When you got the call from Wes Anderson to record the music, were you aware of his work?
I did know him but I wasn’t really a fan. In my neighborhood everything was very simple and my life especially. It was my mom, my dad and my three brothers, in a very small house and we didn’t have a sound system. We just had a radio, a very small AM frequency radio. And the only songs I heard as a teenager were on the radio. And the radio played Bowie songs but not all his career. I didn’t have the money to buy albums. But my musical influence was mostly American black music and Brazilian black music too. I grew up with so many kinds of sounds, but rock n’ roll wasn’t a big part of my life. Just because I didn’t have the resources, not because I didn’t like the style. I really liked it. And I had the opportunity to learn so much about Bowie, about rock n roll, his behavior, the influences on fashion.

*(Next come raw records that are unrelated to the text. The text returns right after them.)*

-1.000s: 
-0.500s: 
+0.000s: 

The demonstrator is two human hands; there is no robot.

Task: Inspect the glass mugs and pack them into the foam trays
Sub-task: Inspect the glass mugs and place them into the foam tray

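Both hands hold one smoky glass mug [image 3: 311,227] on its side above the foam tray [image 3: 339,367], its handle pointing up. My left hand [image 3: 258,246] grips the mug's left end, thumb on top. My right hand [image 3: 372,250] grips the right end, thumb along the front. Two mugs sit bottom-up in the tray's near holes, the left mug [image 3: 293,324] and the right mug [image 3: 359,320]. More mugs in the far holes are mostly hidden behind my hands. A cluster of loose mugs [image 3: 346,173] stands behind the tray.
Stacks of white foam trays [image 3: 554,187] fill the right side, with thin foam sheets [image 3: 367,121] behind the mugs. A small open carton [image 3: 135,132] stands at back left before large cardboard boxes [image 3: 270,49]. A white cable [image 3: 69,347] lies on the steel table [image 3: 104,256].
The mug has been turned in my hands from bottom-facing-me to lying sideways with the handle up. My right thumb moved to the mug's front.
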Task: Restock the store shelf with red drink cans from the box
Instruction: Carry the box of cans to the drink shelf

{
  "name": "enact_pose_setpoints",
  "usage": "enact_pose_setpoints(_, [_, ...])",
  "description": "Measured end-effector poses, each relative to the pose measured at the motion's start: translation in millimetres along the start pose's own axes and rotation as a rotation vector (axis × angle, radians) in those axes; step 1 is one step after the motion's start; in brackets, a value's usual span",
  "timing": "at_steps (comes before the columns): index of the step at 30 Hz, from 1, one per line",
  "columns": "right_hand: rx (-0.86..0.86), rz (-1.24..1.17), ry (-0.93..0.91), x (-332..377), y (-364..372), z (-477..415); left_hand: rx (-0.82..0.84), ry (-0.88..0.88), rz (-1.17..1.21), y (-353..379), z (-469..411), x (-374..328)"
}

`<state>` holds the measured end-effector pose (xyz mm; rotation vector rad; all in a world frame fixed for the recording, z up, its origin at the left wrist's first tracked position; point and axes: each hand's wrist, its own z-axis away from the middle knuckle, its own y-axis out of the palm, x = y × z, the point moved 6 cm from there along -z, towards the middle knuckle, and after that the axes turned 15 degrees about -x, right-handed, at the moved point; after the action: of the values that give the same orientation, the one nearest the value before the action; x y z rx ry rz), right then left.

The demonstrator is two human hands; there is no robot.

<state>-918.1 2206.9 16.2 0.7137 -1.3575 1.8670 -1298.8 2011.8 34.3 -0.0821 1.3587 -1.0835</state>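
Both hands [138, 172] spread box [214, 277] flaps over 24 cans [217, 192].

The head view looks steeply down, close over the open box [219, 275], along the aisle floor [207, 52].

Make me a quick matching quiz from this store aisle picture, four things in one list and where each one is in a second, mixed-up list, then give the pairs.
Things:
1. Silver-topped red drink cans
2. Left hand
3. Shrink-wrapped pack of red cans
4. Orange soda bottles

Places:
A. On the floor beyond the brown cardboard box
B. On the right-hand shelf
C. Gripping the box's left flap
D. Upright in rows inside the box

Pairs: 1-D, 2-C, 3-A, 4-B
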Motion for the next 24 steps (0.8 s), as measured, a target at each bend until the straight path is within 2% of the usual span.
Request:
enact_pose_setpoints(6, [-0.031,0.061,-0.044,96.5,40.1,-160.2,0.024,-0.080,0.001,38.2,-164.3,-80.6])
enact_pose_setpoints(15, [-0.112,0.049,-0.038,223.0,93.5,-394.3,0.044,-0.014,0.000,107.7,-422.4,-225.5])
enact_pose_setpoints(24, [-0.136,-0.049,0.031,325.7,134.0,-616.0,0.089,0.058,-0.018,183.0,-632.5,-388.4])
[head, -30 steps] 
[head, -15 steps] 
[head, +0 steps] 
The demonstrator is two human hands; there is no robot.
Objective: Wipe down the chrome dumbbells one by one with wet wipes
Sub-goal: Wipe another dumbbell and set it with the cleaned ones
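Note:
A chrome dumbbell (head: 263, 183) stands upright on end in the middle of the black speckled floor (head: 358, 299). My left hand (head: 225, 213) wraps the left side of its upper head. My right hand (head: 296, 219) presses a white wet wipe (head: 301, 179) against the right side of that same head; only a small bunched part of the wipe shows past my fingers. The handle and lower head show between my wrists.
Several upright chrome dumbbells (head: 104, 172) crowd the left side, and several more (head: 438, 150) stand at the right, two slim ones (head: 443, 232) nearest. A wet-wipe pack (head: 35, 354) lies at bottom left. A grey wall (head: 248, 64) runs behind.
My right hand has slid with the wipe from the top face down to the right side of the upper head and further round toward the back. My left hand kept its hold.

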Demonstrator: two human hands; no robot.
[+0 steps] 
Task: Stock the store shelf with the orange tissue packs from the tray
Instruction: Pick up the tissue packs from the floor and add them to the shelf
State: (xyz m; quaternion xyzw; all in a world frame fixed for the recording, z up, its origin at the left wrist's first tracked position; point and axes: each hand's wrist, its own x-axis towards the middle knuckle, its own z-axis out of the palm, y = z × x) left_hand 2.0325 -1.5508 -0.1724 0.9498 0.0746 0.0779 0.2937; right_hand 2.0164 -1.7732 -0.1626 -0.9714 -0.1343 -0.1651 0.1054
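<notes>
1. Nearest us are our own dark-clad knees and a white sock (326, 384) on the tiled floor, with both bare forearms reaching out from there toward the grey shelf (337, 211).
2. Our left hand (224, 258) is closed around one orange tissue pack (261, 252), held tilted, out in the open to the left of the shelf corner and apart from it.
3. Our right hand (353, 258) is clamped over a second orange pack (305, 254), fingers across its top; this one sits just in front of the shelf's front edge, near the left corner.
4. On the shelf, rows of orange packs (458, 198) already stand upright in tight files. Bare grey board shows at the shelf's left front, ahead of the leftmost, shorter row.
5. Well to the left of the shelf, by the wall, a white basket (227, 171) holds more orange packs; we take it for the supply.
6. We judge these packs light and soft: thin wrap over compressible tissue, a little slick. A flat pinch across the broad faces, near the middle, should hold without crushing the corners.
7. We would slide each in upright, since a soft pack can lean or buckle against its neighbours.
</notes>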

When you first heard the Bowie music you had to cover, was there one particular song that struck you?
“Life on Mars” is definitely the song I enjoy playing a lot. It’s so romantic, it’s so melodic, and emblematic in his career. It’s the song that’s impossible not to play. The audience reacts with so much love back when I play this song and I put all my soul into this song. When Wes sent me the repertoire I listened song-by-song and I realized how complicated it was going to be to make this record. Especially because in Brazil in the 1980s, the music you heard in America, we heard five years later. Now, with the Internet, it’s easier. But in the ’80s it was really hard.
You are so much more than The Life Aquatic. What are you working on for the new year?
I’m so excited to go back to the studio. Right now I’m in the bus, I grab my computer, my guitar, my microphones…I’m starting to confect something. I have a lot of ideas. I’m really, really dying to write songs, in Brazilian style and incorporate the influences I have right now. I have so much to say in my music.
Have you been inspired in the bus?
This country is so beautiful. And I have received a lot of love in so many towns: Kansas, Portland, Vermont. I’ve made a lot of friends with the music. The experience has been amazing and everyone has treated us with such love and respect.